Should lawmakers move ahead with an overhaul of Section 199A, the groups pointed out that it would lead to significantly higher taxes for small businesses, especially for individual or family-run firms, placing them at a competitive disadvantage. They added that the recent tax plan outlined by the Biden administration did not include changes to the existing deduction.

“Proposals to limit or repeal the deduction would hurt main street businesses and result in fewer jobs, lower wages, and less economic growth in thousands of communities across the country,” the groups wrote. “Such changes would amount to a direct tax hike on America’s main street employers, a key reason why the tax plan released by the White House in March left the deduction fully intact.”

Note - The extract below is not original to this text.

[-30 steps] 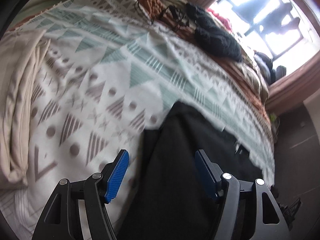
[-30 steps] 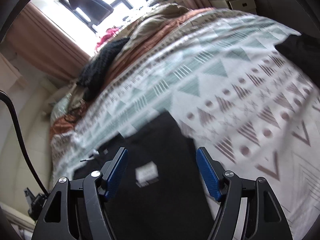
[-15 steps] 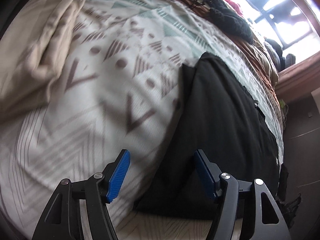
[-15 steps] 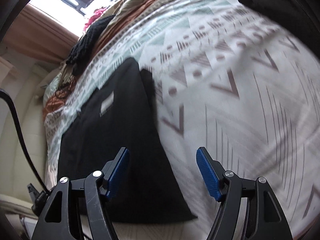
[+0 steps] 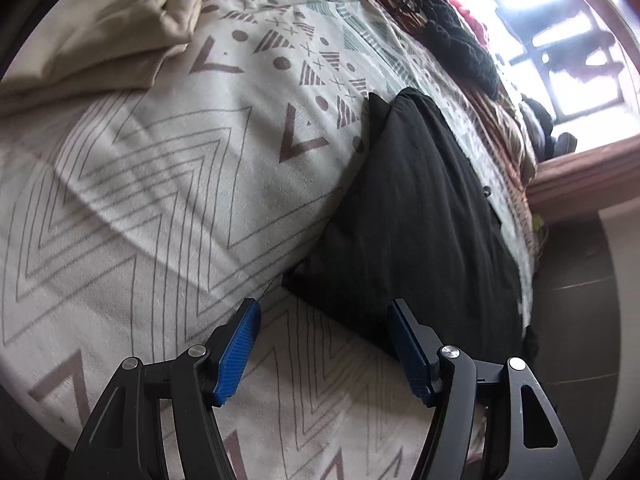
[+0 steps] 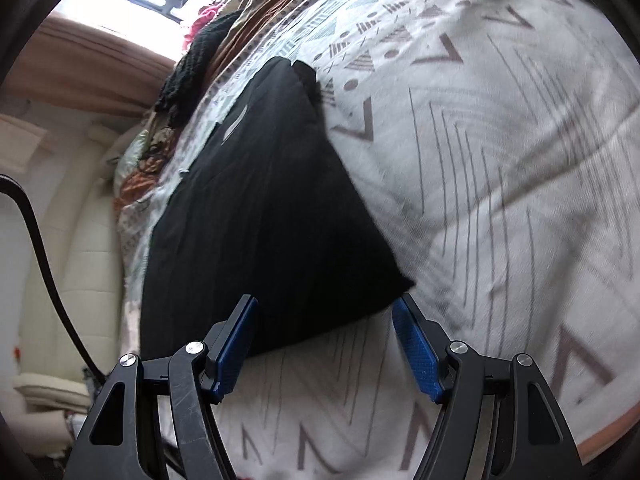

NIADA, along with the other cosigners, urge members to oppose any efforts to advance this ill-advised legislation.

The letter follows:

October 12, 2021

The Honorable Ron Wyden
Senate Committee on Finance

The Honorable Richard Neal
House Ways & Means Committee

The Honorable Mike Crapo
Ranking Member
Senate Committee on Finance

The Honorable Kevin Brady
Ranking Member
House Ways & Means Committee

Dear Chairman Wyden, Ranking Member Crapo, Chairman Neal and Ranking Member Brady:

On behalf of the undersigned organizations, we write to convey our concerns regarding the Small Business Tax Fairness Act (S.2387) and other recent proposals to change the 199A deduction. While we appreciate the intent to simplify the 199A deduction and eliminate the special rules for specified service businesses, we have serious concerns that the proposed phase out limits set forth in S. 2387 will exclude a significant number of small businesses from this important deduction.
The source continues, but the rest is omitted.